If I see it in my world, I see only one or collenchyma Sklerenchymgewebe. Dead Empty cells which express a distinct vacuum in the whole. Away from the cambium and the shoot itself entwickelden. The protoplast has already begun ages ago to downsize, for years he has disappeared. Through my lignification seems to want all my shell again. How cysts of Nematoda in a liver. Plow through living tissue. Yesterday in matrix
know I've learned an interesting comparison, but biologically incorrect but very interesting. For a virus to its nature can continued, he must attack and force them to Wirtoragnismen denatution which is gleichbedeutet with its propagation. Like a plague, he falls from one place to another Place and must find new victims. Not independently able to reproduce. Similarly, the man, he is exploiting a place until all natural resources are depleted, affecting the next place. Own life, he could not.

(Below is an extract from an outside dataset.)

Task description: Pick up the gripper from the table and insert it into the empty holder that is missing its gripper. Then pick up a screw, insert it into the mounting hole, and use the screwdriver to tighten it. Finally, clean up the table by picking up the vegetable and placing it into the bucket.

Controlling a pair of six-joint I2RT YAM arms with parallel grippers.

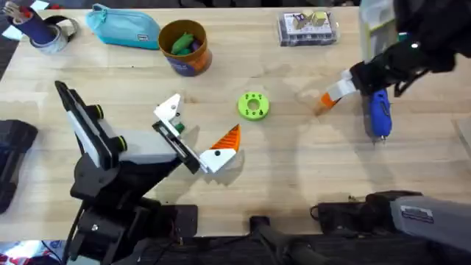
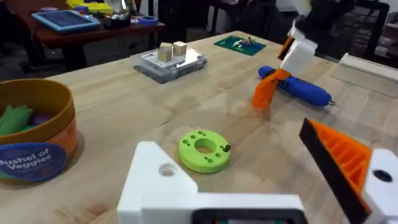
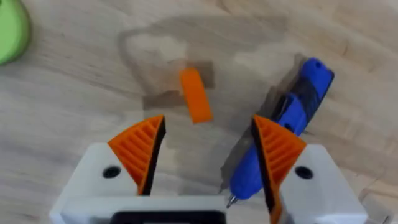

Did I not always done? Moved from place to place? I called and won the war and so start again with a new epoch. If I see now in my Icq, I see many people I do not even know who they are. See people who stood by me even closer than my parents and are now only appears as the name. See, even old ones, even my relationship with Inet. Silent names in a redundant list. All distances, inaccessible in the distance. I get cold again, especially when I think if I would lose everything and veroren. Mathematicians have caste is expected in 4 months at Aachen, it is even more than me. Hamburg still hovers in the air. Not only by distancing in local sense but also by dissociation in the mental sense, I am now far from many as I ever was. Even though I give my best, the people in Bonn bother me somehow, I have forgotten how to get along with people who are different. In Peridon I was substituted, so many new faces on the already integrated more deeply than I ever was. I was most hurt but that here in Hennef, people who are most important to me degree, sometimes even just have just a handful of people left with whom I still get along really well so as then. I love to swim, it gives me at least a brief moment the illusion of the past.

It was long time ago
a moment full of laughter
but every day more and more of this hilarity
was very difficult to find
Too late I noticed what I read back
it was my paradise
Far away from all the luck
there is now no Back
terror gathered when I realized that I'm damn
in the cold.
The only thing I can rid
My memories, which is breaking through the cold for a short time

Vll it randomly, vll it is simply the time it me or am I just an also vll. But I think soon I will soon go back in there to where I came from, in the solitude. The lone wolf without pack Alpha, useless in the dark. Natsha is the only light I have left, what gives me solace in my darkness.